The FDA yesterday released updated reprocessing instructions it received from Olympus (TYO:7733) in relation to its TJF-160F and TJF-160VF duodenoscopes.
Olympus has been working on refining its reprocessing instructions since March last year, the FDA said, and only in January did the agency clear the updated reprocessing models as adequate.
The updated reprocessing instructions include a more rigorous pre-cleaning protocol, manual cleaning and high-level disinfection procedures including additional flushing, brushing and increased flushing volume, according to an FDA safety communication.
Olympus sent a letter, dated for Monday, to health care facilities and other users of the duodenoscope models with updated cleaning processes, as well as new brushes to be used for the reprocessing procedure.
In January, the FDA said it cleared a redesigned version of Olympus‘ (TYO:7733) TJF-Q180V duodenoscope, with modifications intended to reduce the risk of bacterial infections.
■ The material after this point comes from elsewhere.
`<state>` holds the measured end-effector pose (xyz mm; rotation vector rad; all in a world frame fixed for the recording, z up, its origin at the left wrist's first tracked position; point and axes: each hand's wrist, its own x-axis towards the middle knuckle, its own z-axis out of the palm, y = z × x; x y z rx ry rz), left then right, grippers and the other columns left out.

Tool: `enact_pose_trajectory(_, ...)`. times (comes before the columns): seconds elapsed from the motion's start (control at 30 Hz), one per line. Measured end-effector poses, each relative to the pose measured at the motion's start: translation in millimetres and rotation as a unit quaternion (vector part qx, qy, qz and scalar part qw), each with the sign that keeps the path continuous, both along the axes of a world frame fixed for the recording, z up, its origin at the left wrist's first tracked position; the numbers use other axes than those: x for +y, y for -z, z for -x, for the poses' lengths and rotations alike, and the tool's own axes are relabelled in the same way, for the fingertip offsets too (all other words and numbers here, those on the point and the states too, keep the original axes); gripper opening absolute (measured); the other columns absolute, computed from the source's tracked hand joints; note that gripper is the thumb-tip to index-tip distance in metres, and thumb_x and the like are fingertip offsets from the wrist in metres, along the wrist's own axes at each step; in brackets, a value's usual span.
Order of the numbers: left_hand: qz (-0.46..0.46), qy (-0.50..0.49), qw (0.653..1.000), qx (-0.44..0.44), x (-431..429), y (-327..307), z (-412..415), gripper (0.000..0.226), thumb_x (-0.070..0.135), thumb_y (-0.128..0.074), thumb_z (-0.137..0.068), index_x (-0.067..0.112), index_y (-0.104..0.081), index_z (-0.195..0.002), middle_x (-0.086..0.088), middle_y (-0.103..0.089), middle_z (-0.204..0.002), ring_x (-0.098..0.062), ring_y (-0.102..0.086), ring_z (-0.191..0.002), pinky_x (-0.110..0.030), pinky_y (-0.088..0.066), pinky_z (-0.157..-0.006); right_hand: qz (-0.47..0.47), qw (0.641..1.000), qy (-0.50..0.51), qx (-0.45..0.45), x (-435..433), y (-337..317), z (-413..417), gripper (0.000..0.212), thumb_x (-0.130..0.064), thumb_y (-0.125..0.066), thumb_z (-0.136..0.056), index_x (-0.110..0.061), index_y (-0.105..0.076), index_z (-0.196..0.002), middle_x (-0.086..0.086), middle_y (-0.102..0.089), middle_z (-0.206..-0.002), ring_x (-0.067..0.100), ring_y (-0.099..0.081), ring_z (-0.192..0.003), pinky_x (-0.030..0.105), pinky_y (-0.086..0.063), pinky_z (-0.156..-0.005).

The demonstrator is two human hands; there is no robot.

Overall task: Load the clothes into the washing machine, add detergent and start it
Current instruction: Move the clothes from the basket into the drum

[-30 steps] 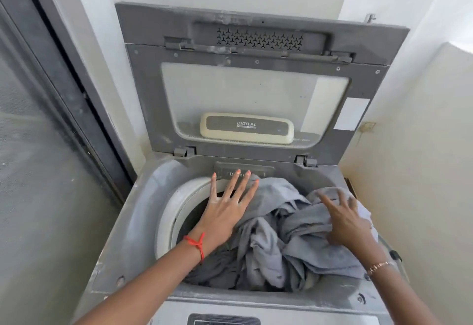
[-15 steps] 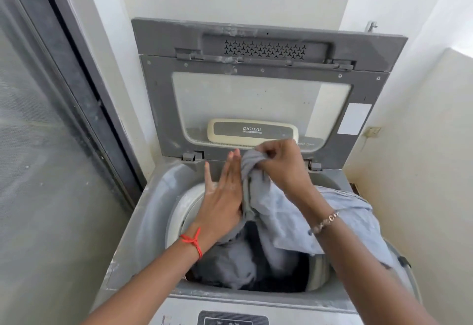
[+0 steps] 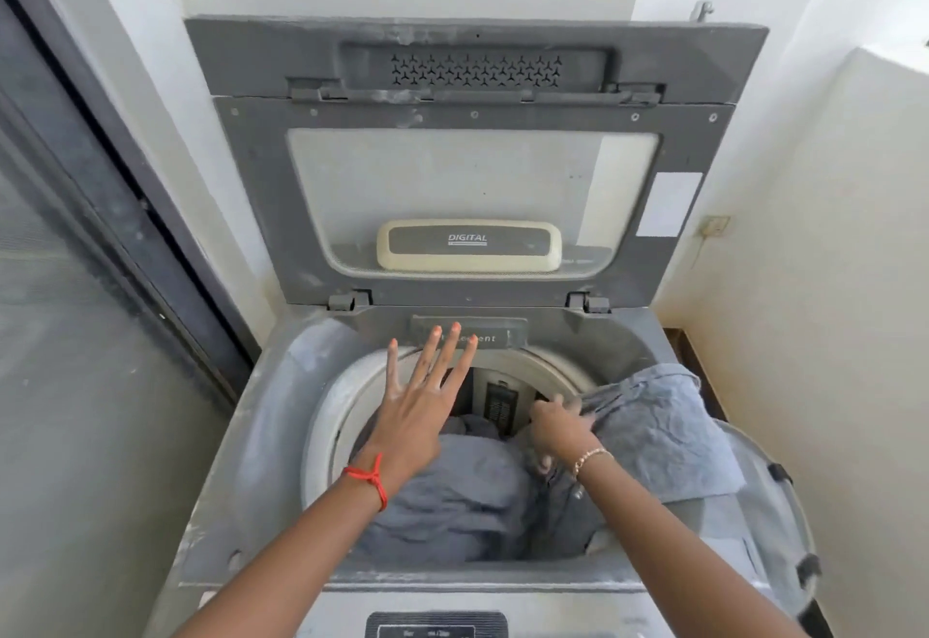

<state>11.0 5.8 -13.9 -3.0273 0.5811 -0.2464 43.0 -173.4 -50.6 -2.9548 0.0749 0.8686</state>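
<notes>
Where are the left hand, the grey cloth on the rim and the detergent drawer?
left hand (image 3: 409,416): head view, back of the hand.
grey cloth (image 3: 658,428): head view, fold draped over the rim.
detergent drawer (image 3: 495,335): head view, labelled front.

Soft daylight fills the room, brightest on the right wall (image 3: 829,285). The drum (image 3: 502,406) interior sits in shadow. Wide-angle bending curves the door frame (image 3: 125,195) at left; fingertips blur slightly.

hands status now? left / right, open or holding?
Left hand: open, fingers spread above the drum, holding nothing.
Right hand: closed grip on the grey cloth at the drum's right edge.
</notes>
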Motion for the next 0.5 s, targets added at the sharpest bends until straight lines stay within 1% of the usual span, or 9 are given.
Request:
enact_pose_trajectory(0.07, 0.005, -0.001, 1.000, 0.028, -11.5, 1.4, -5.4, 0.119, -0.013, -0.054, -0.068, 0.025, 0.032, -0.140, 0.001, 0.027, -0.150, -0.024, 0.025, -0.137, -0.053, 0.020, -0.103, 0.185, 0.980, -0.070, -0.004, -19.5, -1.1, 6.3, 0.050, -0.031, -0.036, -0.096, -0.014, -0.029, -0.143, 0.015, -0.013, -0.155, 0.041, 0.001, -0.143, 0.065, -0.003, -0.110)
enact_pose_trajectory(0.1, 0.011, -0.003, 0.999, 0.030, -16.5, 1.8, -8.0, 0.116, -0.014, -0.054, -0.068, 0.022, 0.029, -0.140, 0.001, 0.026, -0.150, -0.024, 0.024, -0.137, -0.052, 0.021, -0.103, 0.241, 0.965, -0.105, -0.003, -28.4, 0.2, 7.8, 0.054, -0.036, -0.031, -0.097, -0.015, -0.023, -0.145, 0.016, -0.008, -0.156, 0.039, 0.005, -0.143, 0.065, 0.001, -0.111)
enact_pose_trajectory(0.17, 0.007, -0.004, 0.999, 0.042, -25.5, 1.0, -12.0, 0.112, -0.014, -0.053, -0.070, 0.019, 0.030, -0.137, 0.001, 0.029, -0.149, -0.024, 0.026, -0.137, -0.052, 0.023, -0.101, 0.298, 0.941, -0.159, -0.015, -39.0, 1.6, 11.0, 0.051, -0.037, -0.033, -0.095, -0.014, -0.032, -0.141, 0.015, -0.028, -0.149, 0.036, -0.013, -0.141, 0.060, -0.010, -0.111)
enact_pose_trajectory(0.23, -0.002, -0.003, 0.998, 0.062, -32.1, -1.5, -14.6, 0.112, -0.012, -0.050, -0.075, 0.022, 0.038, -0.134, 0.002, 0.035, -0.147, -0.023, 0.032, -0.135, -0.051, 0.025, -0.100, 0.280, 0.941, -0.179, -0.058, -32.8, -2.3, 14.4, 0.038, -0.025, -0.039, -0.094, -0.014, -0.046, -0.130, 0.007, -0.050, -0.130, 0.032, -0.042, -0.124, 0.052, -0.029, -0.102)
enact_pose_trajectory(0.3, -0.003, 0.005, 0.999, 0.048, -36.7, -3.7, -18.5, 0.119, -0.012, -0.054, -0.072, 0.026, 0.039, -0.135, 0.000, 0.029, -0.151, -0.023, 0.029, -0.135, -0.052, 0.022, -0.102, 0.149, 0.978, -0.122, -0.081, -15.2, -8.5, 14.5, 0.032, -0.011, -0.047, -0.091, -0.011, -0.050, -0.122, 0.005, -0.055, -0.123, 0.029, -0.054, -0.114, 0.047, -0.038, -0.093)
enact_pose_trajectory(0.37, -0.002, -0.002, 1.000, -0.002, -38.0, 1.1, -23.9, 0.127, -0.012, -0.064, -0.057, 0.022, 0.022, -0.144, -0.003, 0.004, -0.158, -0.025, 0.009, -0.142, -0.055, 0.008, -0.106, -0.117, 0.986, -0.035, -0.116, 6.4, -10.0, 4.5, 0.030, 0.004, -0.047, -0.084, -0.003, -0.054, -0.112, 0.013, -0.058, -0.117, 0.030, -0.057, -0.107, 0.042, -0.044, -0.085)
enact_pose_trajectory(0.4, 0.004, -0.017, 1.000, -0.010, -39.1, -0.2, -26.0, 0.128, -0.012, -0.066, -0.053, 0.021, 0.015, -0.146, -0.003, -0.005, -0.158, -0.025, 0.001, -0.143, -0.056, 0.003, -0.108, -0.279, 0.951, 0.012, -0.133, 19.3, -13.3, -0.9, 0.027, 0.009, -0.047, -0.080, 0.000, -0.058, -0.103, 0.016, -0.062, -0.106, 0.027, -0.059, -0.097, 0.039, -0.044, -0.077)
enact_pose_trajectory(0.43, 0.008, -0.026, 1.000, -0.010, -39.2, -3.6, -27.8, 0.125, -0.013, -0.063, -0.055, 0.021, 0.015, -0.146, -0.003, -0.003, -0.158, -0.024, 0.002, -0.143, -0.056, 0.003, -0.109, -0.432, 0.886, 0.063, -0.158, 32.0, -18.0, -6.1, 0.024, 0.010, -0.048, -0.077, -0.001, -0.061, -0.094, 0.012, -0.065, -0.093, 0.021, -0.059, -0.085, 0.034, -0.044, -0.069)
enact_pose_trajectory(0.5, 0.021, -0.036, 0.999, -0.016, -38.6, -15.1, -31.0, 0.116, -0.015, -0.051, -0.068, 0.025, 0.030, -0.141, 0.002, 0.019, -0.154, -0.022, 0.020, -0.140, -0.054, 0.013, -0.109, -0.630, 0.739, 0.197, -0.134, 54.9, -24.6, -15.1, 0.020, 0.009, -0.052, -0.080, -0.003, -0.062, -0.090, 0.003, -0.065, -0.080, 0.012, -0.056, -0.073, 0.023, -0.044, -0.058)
The company said it won new 510(k) clearance for the TJF-Q180V model, for modifications to both the design and labeling of the device.
Duodenoscopes are used for endoscopic retrograde cholangiopancreatography procedures, in which the tube-like camera instruments are inserted into the throats of patients for a variety of different treatments, such as draining fluids from pancreative and biliary ducts blocked by tumors or gallstones.
More than 500,000 such procedures are performed in the U.S. annually – but in February and March 2014, hospitals in Connecticut, Virginia, California and Washington state reported superbug outbreaks related to the devices and procedures.
The changes come after the release a new report from the U.S. Senate’s health committee, which slapped blame on medical device companies and hospitals for deadly outbreaks of so-called “superbug” infections linked to the scopes.